Nutrition experts say early fasting symptoms like headaches and fatigue are normal as the body adapts during the first days of Ramadan.
PETALING JAYA: Malaysian Muslims may experience “Ramadan shock” in the first few days of the fasting month, said Universiti Putra Malaysia Sultan Abdul Aziz Shah Hospital dietitian Assoc Prof Dr Barakatun Nisak Mohd Yusof.
She urged those fasting to stay hydrated, eat balanced sahur meals and limit their coffee intake to help ease headaches and low energy levels.
She added that the first 24 to 72 hours of fasting may trigger a normal metabolic transition as the body shifts from relying mainly on glucose from regular meals to adjusting to longer periods without food.
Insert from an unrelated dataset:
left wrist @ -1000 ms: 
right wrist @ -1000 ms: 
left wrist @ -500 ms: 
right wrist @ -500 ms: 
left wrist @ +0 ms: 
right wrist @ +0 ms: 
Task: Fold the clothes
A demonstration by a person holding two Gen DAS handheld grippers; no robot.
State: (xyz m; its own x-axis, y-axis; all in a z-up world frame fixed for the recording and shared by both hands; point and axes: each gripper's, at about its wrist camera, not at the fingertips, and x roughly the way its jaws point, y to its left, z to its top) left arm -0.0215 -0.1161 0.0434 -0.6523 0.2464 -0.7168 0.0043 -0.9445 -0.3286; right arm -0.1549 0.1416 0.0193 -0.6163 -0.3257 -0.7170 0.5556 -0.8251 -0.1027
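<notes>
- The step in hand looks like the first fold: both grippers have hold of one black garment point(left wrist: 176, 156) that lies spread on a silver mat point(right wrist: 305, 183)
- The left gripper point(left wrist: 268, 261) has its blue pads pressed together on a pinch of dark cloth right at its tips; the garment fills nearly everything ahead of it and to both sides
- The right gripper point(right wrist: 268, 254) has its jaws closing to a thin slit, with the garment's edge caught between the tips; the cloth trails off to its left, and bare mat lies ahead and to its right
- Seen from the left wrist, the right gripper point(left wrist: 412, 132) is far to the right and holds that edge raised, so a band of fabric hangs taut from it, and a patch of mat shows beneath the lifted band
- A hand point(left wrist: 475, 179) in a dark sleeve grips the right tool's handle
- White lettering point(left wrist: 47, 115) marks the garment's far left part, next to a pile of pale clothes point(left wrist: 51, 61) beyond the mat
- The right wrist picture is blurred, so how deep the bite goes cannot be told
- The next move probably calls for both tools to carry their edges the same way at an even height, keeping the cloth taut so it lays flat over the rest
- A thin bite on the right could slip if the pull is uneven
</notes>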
“Think of the body like a car that normally runs on petrol (glucose). When Ramadan begins, the petrol tank runs low and the engine switches to a secondary fuel source (stored fat).
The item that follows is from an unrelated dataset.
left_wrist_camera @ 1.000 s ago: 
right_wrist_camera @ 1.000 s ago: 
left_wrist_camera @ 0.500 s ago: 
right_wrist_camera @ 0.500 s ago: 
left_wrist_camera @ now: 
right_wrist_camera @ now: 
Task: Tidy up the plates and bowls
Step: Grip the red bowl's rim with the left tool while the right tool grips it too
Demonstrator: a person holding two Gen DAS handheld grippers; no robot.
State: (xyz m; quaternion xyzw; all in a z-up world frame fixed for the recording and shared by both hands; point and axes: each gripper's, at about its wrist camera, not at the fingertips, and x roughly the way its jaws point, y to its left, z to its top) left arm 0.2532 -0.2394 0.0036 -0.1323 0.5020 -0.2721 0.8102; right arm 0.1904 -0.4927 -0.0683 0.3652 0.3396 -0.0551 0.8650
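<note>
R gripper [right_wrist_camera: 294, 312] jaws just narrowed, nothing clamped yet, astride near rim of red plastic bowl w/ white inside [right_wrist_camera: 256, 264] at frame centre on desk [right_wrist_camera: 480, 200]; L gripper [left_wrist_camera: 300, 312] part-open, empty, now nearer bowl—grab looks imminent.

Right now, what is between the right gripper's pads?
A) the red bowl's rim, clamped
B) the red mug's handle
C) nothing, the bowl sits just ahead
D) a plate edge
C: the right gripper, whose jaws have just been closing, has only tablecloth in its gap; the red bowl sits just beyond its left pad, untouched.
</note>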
“The car continues running but the engine may feel slightly less smooth during the switch. Hence, the first few days are simply the body adjusting to a different fuel system.”
Barakatun said there is no formal medical diagnosis called “Ramadan shock”, but the symptoms people experience, including headaches, fatigue and irritability, are real.
“For healthy individuals, this is a normal adaptation process. However, those living with conditions such as diabetes should consult a doctor to adjust medications as needed.
“Some common sahur mistakes can trigger headaches and fatigue later in the day, including skipping sahur, drinking mostly sweet beverages, consuming too much coffee or eating very salty or processed foods, all of which increase dehydration risk and destabilise energy levels.”
She said most healthy adults experience adjustment symptoms for two to three days, stabilise by day five to seven and adapt fully by the second week, with many reporting better energy once their bodies adjust.
Universiti Teknologi Mara nutritionist Dr Azizah Othman said high-carb sahur meals such as white rice, white bread or sugary foods could cause mid-day energy crashes.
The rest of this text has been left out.